Genetic identification of female Cannabis sativa plants at early developmental stage.

Sequence-characterized amplified region (SCAR) markers were used to identify female plants at an early developmental stage in four different varieties of Cannabis sativa. Using the cetyl trimethylammonium bromide (CTAB) method, DNA was isolated from two-week-old plants of three drug-type varieties (Terbag W1, Terbag K2, and Terbag MX) and one fiber-type variety (Terbag Fedora A7) of C. sativa grown under controlled environmental conditions through seeds. Attempts to use MADC2 (male-associated DNA from Cannabis sativa) primers as a marker to identify the sex of Cannabis sativa plants were successful. Amplification of genomic DNA using MADC2-F and MADC2-R primers produced two distinct fragments, one with a size of approximately 450 bp for female plants and one for male plants with a size of approximately 300 bp.
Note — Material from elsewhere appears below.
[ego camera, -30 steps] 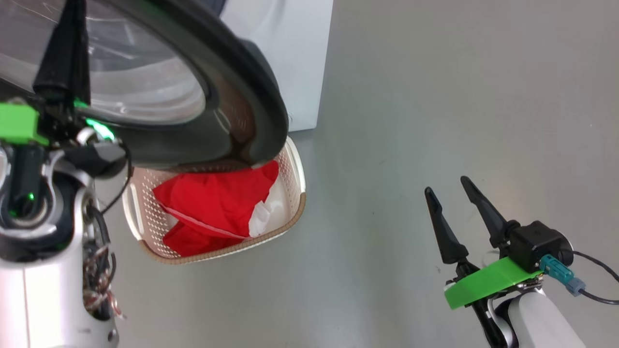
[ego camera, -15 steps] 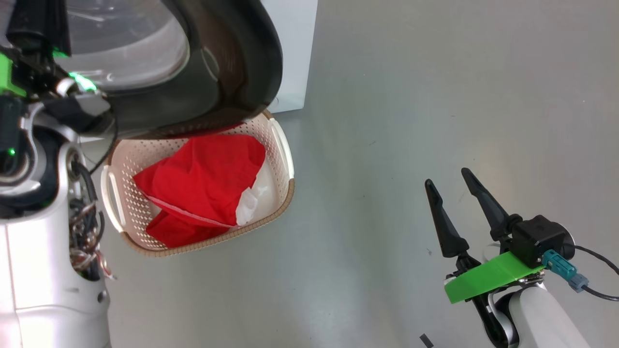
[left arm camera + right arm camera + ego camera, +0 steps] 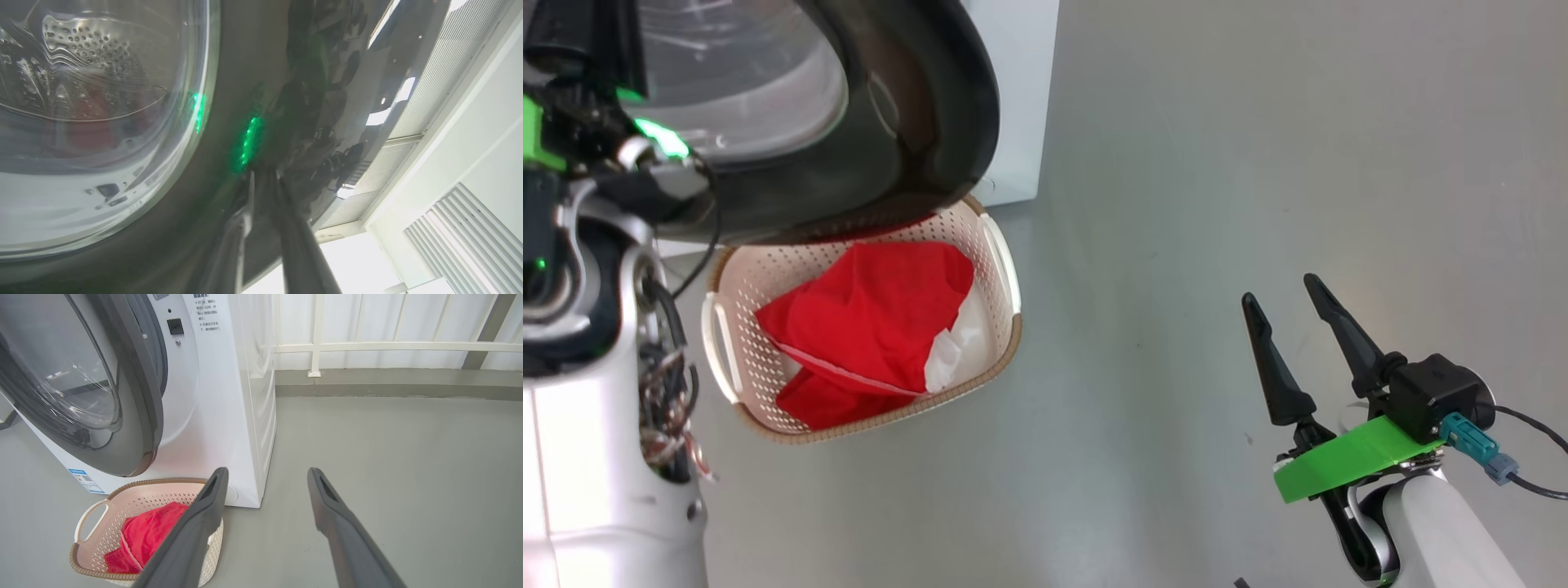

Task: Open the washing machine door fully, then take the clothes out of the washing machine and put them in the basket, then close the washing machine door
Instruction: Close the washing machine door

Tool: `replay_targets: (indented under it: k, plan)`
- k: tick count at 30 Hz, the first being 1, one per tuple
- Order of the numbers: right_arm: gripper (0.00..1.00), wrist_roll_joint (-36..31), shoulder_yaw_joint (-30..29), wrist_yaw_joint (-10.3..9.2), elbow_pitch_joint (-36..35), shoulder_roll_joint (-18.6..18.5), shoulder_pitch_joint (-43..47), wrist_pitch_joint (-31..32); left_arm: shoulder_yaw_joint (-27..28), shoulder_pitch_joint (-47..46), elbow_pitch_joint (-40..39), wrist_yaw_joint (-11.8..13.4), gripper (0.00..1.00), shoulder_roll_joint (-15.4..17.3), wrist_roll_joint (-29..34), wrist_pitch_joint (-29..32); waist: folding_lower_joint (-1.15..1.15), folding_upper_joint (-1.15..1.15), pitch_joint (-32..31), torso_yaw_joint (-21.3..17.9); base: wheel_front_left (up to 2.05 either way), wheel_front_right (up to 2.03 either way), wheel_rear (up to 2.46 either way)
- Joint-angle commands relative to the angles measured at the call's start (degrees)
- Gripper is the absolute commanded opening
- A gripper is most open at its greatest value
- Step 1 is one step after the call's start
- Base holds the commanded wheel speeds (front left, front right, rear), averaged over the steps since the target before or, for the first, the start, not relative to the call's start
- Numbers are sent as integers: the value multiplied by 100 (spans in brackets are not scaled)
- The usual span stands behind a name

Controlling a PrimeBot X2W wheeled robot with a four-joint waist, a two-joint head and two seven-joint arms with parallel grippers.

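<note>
- Two grippers: your right gripper [image 3: 1277,289] stands wide and empty above the floor [image 3: 1258,163], well right of the basket [image 3: 1010,327].
- Your left gripper [image 3: 263,177] has its tips at the door's [image 3: 931,106] black rim; you cannot tell whether its fingers are parted.
- Red clothes [image 3: 866,318] lie in the basket, which sits on the floor under the door.
- Door stands partly open from the machine [image 3: 229,396].
</note>
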Motion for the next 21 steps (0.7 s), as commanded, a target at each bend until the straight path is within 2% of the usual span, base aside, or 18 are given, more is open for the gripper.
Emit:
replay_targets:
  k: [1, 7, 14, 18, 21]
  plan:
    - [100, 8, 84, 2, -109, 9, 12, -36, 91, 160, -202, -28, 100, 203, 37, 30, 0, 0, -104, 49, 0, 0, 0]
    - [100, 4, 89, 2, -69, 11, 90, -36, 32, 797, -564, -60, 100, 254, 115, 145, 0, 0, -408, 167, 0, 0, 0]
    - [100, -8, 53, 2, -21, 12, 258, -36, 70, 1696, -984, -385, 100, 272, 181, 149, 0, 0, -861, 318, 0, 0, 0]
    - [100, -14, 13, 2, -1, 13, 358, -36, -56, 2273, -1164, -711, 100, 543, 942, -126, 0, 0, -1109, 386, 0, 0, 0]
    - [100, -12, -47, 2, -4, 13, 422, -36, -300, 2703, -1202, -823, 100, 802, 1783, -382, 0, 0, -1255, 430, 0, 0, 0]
After harvesting the tissues for DNA extraction, plants were subjected to a flowering photoperiod (i.e., 12-h light cycle), and the appearance of flowers was compared with the DNA analysis. The results of the molecular analysis were found to be concordant with the appearance of male or female flowers. The results of this study represent a quick and reliable technique for the identification of sex in Cannabis plants using SCAR markers at a very early developmental stage.